As more states vote to legalize adult recreational use, they are creating a powerful coalition against the federal government, which continues to classify marijuana as an illegal Schedule 1 drug on par with heroin.

It becomes harder for the federal government to crack down on a state or city for licensing marijuana businesses when vast swathes of the country have decided to legalize recreational cannabis. Of course, that threat was already much reduced after former Atty. Gen. Jeff Sessions — a staunch opponent of legalization — left the Trump administration.
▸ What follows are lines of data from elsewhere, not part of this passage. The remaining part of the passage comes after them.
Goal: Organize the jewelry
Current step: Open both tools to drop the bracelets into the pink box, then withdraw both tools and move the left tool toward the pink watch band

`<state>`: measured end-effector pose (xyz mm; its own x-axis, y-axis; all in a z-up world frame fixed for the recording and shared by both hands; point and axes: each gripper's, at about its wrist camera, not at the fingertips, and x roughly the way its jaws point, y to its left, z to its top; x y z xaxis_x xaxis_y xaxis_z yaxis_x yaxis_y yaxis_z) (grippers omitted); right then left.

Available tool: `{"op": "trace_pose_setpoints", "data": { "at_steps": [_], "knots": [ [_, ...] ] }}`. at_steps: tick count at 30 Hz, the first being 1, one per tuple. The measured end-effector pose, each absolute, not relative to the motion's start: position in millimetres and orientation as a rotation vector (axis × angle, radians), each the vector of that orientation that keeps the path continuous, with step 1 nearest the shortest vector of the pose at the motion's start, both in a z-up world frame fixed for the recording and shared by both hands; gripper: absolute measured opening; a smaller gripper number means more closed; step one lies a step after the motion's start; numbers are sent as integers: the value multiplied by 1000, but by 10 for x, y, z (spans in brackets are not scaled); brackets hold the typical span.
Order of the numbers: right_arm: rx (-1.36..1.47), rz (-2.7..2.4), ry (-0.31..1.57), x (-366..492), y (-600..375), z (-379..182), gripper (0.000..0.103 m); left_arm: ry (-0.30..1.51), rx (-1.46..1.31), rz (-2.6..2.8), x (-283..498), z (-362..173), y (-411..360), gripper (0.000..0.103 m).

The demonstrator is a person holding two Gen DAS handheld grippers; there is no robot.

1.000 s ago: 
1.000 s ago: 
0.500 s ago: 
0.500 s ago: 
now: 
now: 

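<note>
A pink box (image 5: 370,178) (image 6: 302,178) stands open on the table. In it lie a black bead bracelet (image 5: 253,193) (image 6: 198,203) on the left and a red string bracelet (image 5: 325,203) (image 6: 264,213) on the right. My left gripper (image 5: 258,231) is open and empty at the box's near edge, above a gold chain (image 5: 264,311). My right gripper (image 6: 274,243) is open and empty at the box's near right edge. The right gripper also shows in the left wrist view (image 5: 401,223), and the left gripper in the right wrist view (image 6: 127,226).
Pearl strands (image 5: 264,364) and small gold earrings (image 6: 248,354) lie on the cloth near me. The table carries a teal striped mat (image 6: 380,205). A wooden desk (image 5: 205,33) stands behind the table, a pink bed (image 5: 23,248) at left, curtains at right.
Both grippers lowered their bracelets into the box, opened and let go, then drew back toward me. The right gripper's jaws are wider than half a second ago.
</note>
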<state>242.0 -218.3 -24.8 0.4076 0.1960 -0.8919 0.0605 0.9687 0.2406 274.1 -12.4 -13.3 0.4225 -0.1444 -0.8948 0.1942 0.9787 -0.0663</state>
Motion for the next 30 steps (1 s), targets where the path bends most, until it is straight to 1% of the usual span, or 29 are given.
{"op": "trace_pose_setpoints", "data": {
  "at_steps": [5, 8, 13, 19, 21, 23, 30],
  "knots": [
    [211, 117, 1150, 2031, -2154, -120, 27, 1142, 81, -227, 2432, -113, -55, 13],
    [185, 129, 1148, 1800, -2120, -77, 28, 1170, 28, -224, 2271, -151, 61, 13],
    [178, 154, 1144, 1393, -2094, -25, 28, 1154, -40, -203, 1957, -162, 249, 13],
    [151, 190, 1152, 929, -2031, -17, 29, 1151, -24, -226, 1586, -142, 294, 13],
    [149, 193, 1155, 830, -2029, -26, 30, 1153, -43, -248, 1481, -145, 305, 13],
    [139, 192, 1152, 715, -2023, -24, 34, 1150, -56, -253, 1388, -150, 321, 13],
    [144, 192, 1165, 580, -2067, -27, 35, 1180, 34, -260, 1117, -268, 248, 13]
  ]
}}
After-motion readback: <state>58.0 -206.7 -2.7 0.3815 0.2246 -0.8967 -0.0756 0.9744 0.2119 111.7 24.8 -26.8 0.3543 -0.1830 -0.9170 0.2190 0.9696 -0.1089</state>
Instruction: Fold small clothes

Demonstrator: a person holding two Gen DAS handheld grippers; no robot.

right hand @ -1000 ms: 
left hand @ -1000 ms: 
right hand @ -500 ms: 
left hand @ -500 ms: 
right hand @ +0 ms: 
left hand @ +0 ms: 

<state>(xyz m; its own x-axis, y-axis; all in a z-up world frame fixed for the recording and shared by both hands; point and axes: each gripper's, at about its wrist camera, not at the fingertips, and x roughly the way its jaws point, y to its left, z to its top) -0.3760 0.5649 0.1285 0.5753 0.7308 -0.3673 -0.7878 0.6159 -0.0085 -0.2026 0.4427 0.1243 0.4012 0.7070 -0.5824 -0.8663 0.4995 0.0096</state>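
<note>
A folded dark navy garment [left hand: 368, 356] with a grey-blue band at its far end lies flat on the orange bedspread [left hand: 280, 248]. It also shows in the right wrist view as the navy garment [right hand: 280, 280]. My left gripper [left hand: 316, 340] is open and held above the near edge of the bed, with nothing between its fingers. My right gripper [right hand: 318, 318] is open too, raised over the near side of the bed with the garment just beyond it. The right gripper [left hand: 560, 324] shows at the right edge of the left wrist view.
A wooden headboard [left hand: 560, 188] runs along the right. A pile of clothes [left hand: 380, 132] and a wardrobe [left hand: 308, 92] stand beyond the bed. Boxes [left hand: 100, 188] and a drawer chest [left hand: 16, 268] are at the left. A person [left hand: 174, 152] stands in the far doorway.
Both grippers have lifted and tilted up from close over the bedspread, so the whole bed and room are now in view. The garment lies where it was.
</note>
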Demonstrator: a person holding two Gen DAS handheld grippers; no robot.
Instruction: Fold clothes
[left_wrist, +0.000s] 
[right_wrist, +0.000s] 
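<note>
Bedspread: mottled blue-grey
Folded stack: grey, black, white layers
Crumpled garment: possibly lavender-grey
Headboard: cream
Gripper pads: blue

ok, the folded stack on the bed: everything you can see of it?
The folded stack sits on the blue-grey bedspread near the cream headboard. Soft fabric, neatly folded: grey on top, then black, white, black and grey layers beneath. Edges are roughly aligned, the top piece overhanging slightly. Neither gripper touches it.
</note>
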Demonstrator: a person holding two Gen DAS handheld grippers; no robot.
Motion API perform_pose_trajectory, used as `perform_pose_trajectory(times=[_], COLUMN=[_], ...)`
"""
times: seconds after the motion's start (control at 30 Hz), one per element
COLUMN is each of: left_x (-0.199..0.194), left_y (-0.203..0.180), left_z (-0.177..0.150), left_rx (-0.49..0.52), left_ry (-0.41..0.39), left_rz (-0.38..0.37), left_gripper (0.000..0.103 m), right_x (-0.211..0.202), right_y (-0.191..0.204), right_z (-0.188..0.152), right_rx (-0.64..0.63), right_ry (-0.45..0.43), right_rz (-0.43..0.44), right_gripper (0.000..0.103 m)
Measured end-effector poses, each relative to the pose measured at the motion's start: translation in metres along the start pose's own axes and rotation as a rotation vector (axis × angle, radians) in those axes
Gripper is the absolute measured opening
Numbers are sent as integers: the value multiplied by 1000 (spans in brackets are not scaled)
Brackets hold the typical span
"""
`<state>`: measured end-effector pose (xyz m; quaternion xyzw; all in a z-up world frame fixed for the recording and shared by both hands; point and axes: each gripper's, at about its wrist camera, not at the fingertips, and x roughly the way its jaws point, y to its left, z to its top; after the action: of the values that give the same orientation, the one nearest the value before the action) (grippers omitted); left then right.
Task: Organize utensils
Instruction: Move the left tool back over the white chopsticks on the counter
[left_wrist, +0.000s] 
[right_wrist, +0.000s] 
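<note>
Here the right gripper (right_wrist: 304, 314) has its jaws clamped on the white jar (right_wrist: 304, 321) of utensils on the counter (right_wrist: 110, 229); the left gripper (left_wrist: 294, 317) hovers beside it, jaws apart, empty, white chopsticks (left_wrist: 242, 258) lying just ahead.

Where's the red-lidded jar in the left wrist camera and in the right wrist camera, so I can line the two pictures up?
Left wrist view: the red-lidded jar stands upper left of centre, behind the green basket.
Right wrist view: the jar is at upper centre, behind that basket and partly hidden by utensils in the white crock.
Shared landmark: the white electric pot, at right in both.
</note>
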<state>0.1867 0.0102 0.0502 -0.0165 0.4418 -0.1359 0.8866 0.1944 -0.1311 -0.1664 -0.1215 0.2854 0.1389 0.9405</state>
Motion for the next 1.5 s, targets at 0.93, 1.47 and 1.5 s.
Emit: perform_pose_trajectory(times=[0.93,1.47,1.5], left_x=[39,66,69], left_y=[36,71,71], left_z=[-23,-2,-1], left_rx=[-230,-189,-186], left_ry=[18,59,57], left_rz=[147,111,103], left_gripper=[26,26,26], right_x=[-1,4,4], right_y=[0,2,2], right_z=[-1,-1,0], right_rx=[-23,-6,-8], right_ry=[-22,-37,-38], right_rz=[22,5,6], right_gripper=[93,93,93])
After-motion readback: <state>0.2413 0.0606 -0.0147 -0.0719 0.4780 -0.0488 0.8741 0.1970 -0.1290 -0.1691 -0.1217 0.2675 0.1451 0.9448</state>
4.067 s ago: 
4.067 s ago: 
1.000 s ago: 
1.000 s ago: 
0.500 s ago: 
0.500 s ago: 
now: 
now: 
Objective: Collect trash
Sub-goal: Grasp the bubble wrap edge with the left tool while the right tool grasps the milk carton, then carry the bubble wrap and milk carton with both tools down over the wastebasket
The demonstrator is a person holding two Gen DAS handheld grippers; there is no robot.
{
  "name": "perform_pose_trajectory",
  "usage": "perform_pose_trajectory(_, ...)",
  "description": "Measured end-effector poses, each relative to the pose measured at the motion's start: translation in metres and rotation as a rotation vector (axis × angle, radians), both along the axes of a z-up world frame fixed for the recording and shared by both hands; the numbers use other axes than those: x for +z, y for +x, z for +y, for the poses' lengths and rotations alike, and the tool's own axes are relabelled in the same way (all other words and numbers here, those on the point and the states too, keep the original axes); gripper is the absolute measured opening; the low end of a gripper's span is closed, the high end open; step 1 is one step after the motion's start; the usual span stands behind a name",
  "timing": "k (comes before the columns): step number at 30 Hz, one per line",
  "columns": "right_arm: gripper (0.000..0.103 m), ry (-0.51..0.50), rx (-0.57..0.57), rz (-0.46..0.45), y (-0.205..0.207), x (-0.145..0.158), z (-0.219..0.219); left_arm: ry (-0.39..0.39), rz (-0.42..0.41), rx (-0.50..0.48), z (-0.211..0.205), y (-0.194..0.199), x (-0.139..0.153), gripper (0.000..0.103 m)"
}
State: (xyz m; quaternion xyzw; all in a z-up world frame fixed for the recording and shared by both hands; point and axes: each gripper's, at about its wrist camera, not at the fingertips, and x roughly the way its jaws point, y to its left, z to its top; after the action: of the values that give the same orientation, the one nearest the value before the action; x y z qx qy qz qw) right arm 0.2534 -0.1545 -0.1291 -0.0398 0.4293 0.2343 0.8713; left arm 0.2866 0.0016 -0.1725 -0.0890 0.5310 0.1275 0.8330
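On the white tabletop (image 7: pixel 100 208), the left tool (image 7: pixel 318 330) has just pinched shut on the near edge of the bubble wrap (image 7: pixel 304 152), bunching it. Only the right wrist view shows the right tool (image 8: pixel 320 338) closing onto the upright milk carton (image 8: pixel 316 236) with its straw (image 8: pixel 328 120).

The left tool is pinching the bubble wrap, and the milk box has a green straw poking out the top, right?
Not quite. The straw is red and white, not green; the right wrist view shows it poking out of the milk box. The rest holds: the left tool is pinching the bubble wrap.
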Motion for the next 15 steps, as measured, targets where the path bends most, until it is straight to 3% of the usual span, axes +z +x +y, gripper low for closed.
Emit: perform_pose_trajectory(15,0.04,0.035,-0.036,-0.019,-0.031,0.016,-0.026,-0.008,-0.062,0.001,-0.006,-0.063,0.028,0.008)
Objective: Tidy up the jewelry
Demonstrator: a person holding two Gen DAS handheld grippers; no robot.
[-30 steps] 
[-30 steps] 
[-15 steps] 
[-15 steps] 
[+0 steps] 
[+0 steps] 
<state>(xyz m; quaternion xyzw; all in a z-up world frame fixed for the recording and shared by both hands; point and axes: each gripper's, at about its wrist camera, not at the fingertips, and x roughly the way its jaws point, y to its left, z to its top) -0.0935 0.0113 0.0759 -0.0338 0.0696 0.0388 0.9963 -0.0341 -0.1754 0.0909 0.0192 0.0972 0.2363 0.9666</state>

It also becomes increasingly difficult for Congress to keep its collective head in the sand on marijuana. Amazingly, despite the fact that 10 states have legalized recreational marijuana and 33 allow marijuana for medicinal use, the federal government has still failed to acknowledge the shifting politics.

That has created an illogical morass of conflicting policies. The most obvious is that state-licensed marijuana businesses have to conduct business in cash since banks and financial institutions won’t serve pot companies for fear of being penalized by federal regulators. And it has made it more difficult for researchers who rely on federal funding to do much-needed studies on the health effects of marijuana.

A handful of pro-legalization members of Congress have, again, introduced bills to allow adult recreational marijuana and to regulate it like alcohol. It’s a bipartisan group from across the country, though tilted toward Democrats. The real question is: When will the momentum at the state level reach Congress and the White House?